Pictures found in the material must be left out, and every line returned as written.

* LISTED ENTRIES *

# # # #

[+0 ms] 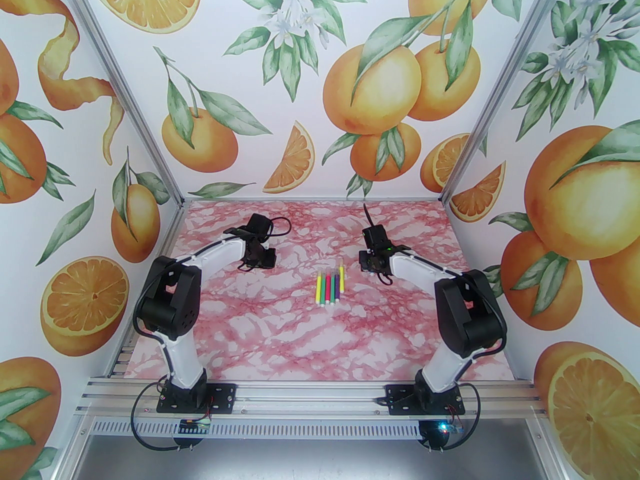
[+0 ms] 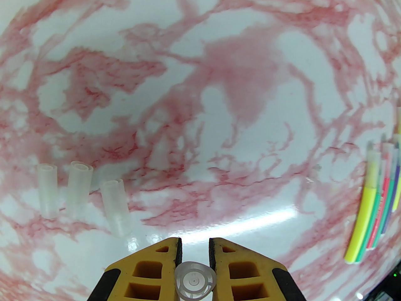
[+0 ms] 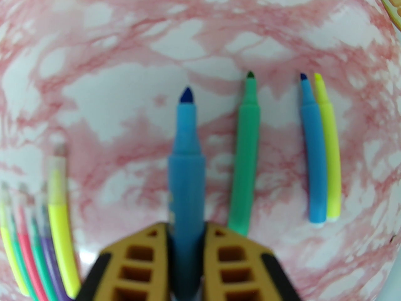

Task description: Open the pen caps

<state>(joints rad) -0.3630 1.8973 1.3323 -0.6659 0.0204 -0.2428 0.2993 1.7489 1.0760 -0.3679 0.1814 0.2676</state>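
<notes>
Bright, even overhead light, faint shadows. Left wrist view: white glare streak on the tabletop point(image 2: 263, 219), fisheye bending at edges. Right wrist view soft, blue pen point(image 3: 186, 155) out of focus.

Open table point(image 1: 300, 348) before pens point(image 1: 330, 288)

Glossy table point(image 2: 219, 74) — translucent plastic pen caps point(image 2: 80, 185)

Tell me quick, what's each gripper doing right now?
Left gripper: shut on a clear pen cap, seen end-on between the fingers.
Right gripper: shut on an uncapped blue pen, tip pointing away.
</notes>
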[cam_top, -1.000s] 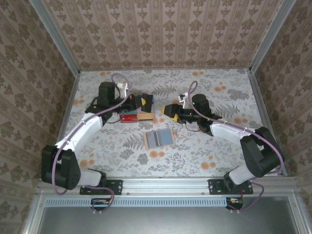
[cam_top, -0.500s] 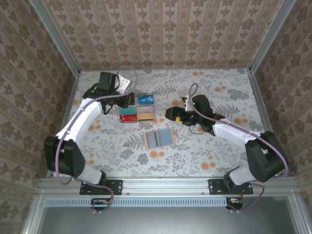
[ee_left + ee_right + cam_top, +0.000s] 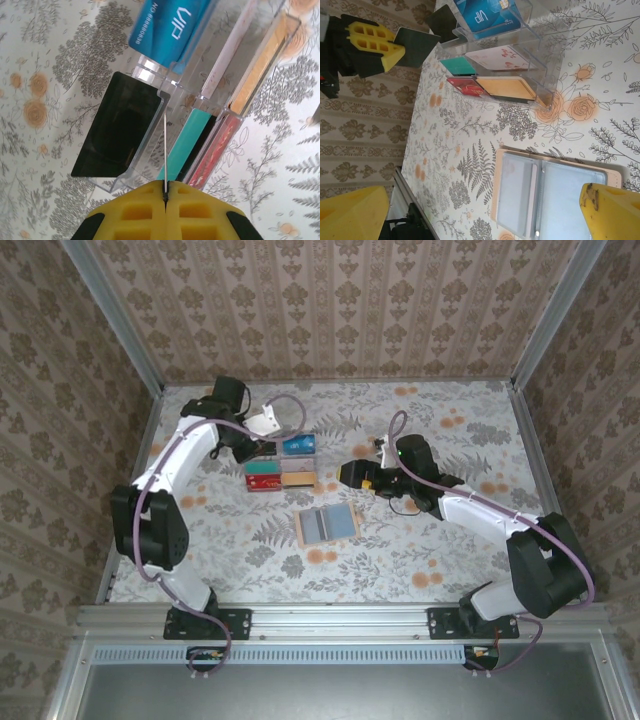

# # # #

* TASK RESPONSE *
[+0 ms] 
[+0 ms] 
[+0 ms] 

Task description: Open the pen caps

<state>(joints rad) -0.3630 1.8973 1.3323 -0.6659 0.0204 -0.2428 0.2993 1.7489 1.0760 -0.3679 0.1814 0.2676</state>
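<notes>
Bright, even overhead light, faint shadows. Left wrist view: white glare streak on the tabletop point(image 2: 263, 219), fisheye bending at edges. Right wrist view soft, blue pen point(image 3: 186, 155) out of focus.

Open table point(image 1: 300, 348) before pens point(image 1: 330, 288)

Glossy table point(image 2: 219, 74) — translucent plastic pen caps point(image 2: 80, 185)

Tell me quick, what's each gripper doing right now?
Left gripper: shut on a clear pen cap, seen end-on between the fingers.
Right gripper: shut on an uncapped blue pen, tip pointing away.
</notes>
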[cam_top, -1.000s] 
[cam_top, -0.500s] 
[ee_left + ee_right + cam_top, +0.000s] 

A complete answer has now been given.